Au niveau éthique, d’aucuns estiment que l’affaire est discutable. Greenpeace s’est déjà élevée contre ce principe de chimères mi-machines, mi-végétaux. Reste aussi le possible risque (similaire à celui des végétaux OGM) de la contamination des plantes non bioniques par ces végétaux chimériques. Officiellement, l’enjeu de la nanobionique végétale est louable : sauver des vies humaines, tout en améliorant globalement le sort de la planète. Le tout, grâce à des plantes d’un nouveau genre, ni végétales, ni machines, capables de  » communiquer  » avec les hommes. Par exemple, un simple smartphone avec une caméra infrarouge suffit pour établir que des épinards ont détecté des mines antipersonnel : en changeant de couleur, ils vont signaler aux humains la présence d’explosifs.

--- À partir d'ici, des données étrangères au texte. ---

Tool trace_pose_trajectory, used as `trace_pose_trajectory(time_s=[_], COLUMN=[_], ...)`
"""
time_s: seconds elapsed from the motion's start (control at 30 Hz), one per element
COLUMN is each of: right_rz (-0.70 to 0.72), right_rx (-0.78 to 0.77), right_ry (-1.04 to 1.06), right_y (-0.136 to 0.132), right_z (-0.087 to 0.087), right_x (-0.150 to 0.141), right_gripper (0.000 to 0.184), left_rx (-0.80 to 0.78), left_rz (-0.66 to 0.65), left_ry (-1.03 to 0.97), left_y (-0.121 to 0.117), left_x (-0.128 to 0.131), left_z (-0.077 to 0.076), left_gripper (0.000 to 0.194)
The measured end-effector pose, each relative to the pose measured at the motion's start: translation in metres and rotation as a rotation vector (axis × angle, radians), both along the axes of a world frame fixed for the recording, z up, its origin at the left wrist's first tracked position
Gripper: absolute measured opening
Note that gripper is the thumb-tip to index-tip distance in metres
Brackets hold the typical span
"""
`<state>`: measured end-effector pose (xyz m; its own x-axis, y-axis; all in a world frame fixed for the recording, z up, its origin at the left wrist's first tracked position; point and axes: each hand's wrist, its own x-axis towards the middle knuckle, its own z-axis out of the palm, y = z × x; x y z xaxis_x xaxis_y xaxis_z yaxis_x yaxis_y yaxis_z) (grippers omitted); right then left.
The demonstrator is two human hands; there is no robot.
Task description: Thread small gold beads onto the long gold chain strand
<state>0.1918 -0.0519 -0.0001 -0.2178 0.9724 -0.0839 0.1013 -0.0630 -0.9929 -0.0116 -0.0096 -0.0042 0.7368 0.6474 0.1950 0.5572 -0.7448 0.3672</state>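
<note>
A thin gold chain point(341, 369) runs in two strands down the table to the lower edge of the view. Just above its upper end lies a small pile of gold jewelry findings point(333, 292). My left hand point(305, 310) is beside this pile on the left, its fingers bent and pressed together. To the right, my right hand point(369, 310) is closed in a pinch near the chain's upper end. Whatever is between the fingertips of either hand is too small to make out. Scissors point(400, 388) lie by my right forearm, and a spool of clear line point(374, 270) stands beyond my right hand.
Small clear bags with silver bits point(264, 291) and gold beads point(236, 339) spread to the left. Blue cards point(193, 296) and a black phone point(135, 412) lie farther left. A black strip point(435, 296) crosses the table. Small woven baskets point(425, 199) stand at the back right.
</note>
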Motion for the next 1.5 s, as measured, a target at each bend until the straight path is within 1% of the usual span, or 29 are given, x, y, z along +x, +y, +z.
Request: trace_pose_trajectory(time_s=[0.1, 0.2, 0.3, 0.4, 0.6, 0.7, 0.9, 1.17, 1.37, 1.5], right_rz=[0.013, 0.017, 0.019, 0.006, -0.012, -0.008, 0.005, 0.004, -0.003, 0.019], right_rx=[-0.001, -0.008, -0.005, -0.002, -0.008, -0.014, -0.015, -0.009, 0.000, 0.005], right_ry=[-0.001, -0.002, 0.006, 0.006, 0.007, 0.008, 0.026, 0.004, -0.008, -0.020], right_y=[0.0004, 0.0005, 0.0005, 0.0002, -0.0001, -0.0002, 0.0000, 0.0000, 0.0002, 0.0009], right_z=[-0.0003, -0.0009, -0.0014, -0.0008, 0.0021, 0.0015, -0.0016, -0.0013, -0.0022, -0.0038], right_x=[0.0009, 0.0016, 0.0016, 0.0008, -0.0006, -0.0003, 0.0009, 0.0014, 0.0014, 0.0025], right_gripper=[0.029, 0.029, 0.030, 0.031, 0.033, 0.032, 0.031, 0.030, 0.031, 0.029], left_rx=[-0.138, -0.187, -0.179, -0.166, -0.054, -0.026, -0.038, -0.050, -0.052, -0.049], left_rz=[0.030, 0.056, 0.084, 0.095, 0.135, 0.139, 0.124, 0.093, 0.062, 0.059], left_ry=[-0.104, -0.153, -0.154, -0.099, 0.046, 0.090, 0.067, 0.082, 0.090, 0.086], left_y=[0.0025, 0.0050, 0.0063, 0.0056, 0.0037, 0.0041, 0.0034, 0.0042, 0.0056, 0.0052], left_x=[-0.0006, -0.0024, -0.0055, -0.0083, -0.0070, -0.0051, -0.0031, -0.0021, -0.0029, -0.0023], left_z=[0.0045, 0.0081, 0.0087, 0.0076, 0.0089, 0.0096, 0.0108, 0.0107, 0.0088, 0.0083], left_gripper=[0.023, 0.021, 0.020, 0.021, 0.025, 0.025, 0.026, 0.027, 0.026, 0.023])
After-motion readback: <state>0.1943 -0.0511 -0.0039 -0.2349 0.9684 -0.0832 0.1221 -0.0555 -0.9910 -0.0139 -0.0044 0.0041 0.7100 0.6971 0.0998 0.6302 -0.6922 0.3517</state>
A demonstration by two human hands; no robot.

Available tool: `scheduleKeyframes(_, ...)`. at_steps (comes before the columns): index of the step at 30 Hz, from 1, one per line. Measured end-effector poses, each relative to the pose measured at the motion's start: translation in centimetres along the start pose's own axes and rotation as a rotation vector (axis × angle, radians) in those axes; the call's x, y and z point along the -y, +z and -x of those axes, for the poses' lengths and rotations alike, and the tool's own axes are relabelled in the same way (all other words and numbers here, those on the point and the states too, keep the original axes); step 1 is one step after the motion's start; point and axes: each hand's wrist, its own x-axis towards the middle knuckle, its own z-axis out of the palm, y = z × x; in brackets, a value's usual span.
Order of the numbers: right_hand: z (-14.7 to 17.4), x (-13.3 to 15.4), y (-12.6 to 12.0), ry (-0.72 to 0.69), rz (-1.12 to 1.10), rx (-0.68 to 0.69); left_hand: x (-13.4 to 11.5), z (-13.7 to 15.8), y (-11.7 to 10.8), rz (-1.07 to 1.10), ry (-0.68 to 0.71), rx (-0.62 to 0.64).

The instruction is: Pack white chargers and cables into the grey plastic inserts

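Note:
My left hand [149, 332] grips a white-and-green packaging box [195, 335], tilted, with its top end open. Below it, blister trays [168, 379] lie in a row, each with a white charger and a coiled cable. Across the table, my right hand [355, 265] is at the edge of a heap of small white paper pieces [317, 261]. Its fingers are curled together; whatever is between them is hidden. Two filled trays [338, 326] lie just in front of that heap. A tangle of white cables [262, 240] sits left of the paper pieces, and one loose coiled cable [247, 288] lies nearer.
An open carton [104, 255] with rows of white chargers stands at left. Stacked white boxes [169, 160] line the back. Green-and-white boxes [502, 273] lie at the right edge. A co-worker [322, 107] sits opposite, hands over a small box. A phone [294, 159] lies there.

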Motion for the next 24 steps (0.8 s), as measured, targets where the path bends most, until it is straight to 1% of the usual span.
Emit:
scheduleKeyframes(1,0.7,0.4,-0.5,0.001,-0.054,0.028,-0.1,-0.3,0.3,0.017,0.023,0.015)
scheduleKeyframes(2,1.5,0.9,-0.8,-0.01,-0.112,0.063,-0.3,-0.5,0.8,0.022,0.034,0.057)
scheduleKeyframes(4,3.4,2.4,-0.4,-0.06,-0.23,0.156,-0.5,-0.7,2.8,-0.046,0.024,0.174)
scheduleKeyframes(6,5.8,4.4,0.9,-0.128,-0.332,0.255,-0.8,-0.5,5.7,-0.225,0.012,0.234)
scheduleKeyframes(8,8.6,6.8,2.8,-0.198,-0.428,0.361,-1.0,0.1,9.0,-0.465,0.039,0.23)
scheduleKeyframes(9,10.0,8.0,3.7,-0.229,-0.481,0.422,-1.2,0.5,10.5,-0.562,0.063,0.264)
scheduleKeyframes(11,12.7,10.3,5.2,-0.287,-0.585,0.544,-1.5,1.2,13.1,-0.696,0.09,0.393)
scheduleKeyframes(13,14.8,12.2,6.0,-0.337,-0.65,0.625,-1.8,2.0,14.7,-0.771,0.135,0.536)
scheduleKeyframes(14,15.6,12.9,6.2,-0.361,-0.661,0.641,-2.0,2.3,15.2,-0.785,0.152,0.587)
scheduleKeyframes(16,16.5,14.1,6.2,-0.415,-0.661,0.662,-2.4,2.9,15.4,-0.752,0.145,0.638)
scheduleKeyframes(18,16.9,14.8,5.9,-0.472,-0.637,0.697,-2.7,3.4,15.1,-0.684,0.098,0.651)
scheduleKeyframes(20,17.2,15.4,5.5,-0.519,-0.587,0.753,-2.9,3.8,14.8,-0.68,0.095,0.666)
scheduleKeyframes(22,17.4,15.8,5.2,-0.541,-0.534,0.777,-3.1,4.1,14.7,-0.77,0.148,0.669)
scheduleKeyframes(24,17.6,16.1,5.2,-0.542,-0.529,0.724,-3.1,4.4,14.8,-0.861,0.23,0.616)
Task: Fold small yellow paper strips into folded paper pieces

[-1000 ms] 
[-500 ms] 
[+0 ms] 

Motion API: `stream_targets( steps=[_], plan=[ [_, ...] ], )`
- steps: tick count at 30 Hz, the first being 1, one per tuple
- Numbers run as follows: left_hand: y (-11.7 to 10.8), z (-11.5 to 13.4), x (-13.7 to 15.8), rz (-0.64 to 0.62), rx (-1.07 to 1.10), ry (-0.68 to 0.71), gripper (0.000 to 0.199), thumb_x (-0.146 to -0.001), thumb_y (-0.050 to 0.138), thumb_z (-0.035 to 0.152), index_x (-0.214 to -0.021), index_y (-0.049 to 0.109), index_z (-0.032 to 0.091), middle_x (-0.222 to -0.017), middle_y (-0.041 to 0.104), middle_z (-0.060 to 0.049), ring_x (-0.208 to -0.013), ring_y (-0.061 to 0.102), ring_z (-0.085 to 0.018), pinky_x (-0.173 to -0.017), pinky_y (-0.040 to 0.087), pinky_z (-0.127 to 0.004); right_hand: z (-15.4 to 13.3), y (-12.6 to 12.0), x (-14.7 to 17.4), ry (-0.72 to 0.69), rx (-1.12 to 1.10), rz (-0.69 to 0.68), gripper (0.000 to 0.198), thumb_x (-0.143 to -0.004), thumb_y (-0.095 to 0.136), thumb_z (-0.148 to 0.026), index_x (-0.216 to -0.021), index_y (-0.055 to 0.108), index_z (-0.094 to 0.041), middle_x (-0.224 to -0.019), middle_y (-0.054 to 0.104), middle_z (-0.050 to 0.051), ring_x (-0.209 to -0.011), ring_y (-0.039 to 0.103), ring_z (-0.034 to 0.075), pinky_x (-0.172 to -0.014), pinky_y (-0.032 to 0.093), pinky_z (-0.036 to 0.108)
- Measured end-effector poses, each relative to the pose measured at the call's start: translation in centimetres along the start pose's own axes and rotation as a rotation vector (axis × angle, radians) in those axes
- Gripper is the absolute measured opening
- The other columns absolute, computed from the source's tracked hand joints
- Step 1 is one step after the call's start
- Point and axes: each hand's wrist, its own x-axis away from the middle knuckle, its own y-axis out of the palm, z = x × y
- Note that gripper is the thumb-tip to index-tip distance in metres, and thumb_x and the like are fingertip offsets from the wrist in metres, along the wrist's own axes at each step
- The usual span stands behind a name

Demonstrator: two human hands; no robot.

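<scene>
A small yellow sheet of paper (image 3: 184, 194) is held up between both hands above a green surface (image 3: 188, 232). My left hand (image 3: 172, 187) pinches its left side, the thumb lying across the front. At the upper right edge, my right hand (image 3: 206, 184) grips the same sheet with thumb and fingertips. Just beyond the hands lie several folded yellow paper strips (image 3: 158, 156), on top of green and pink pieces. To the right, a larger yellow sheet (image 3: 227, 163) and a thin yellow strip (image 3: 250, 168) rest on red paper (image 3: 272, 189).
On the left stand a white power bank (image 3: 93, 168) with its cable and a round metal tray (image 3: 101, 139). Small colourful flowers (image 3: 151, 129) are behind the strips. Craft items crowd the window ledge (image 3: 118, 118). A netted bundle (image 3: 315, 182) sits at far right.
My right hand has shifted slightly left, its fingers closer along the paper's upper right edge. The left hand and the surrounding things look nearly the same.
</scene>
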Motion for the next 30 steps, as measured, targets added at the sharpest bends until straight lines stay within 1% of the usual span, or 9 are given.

Mais pas question de s’enrichir sur le dos de cette nouvelle technologie. Fin mars 2018, le chimiste Daniel Nocera, qui a mis au point, pour ses plantes bioniques, un étonnant système de production de biocarburant, calqué sur la photosynthèse, a expliqué qu’elles devaient, en priorité, aider les pays pauvres à avoir un accès à l’énergie. Avec de l’eau (ou même de l’urine ou de l’eau de mer), du soleil, ses feuilles bioniques et son nouveau process, Nocera veut énergiser le monde. Aujourd’hui, plus de 75 % de la population d’Afrique subsaharienne reste privée d’électricité.